Lo miré incrédula. ¿Era posible que Minnie nos hubiera mostrado algo que su nieto desconocía?

—Un libro que nos dio Minnie —respondí—. Es el diario de una monja francesa que vivió hace doscientos años. Estaba presente cuando sacaron el ajedrez de la abadía de Montglane. No hemos tenido tiempo de terminarlo. Lo tengo aquí… —Empecé a sacar el libro de mi bolso y Solarin se acercó de un salto.

—Dios mío —exclamó—, de modo que a eso se refería cuando dijo que tú tenías la clave final. ¿Por qué no lo has mencionado antes? —Tocaba la suave piel del libro que yo sostenía en la mano.

—Tenía otras cosas en la cabeza —contesté.

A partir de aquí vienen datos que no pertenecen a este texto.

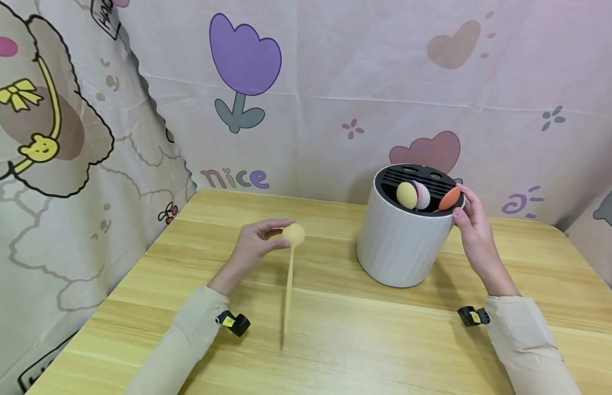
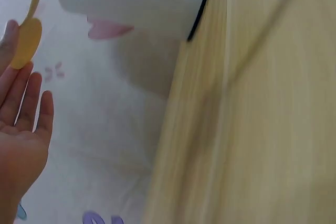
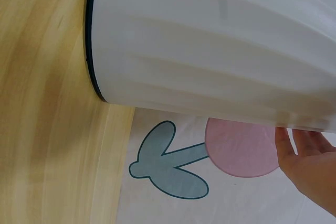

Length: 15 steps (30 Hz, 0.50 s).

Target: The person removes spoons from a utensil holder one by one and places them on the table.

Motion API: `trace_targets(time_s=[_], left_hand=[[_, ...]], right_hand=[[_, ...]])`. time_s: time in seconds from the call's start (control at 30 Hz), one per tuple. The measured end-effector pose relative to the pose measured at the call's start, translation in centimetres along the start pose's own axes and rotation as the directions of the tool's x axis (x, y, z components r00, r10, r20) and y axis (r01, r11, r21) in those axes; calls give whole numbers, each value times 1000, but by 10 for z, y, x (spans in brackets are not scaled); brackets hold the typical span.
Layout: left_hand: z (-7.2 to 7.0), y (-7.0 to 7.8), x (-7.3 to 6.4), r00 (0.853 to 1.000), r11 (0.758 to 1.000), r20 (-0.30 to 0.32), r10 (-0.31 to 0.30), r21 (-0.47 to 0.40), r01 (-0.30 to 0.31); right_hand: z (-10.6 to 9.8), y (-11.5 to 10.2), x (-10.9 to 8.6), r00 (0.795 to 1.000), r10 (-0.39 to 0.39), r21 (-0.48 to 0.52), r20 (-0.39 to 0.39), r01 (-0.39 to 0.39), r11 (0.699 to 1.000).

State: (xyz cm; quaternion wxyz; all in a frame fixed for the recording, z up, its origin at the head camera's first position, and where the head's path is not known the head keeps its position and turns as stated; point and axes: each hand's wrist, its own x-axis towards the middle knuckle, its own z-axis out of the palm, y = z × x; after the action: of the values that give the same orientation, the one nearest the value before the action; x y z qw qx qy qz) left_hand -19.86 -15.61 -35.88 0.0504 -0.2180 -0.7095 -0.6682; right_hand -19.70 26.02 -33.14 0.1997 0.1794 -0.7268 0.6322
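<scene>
My left hand (image 1: 256,241) pinches a pale yellow long-handled spoon (image 1: 293,235) by its round head between thumb and fingers. Its thin handle slants down in front of the hand, above the table. In the left wrist view the spoon head (image 2: 27,44) shows edge-on between thumb and fingertips, with the other fingers extended. My right hand (image 1: 476,241) rests thumb and fingers against the upper right side of a white ribbed utensil holder (image 1: 404,247) with a black slotted top. In the right wrist view its fingertips touch the holder's wall (image 3: 220,61).
Inside the holder's opening sit a yellow rounded head (image 1: 407,195), a pink and white one (image 1: 423,196) and an orange one (image 1: 449,198). The holder stands at the back right of the wooden table (image 1: 335,345). A printed cloth (image 1: 326,66) hangs behind.
</scene>
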Motion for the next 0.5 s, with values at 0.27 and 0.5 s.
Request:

Abrí el libro en la página donde estaba dibujado el recorrido de la Larga Marcha, la ceremonia celebrada en Venecia. Los tres nos inclinamos para verlo a la luz de la lámpara. Lo estudiamos un momento en silencio. Lily esbozó una sonrisa y se volvió hacia Solarin.

—Son movimientos de ajedrez, ¿no es cierto? —preguntó.

Él asintió.

—Cada movimiento representado sobre el número ocho de este diagrama —dijo— corresponde a un símbolo con la misma ubicación en el paño… probablemente un símbolo que también veían en la ceremonia. Y, si no me equivoco, cada uno indica un trebejo y su lugar en el tablero. Dieciséis pasos, cada uno formado por tres datos. Tal vez los tres que tú adivinaste: qué, cómo y cuándo.

—Como los trigramas del I Ching —dije—. Cada grupo contiene un cuanto de información.

Solarin me miraba de hito en hito. De pronto rió.

—Exacto —dijo inclinándose para estrujarme el hombro—. Vamos, ajedrecistas. Hemos adivinado la estructura del juego. Ahora reunamos todos los datos y descubramos la puerta al infinito.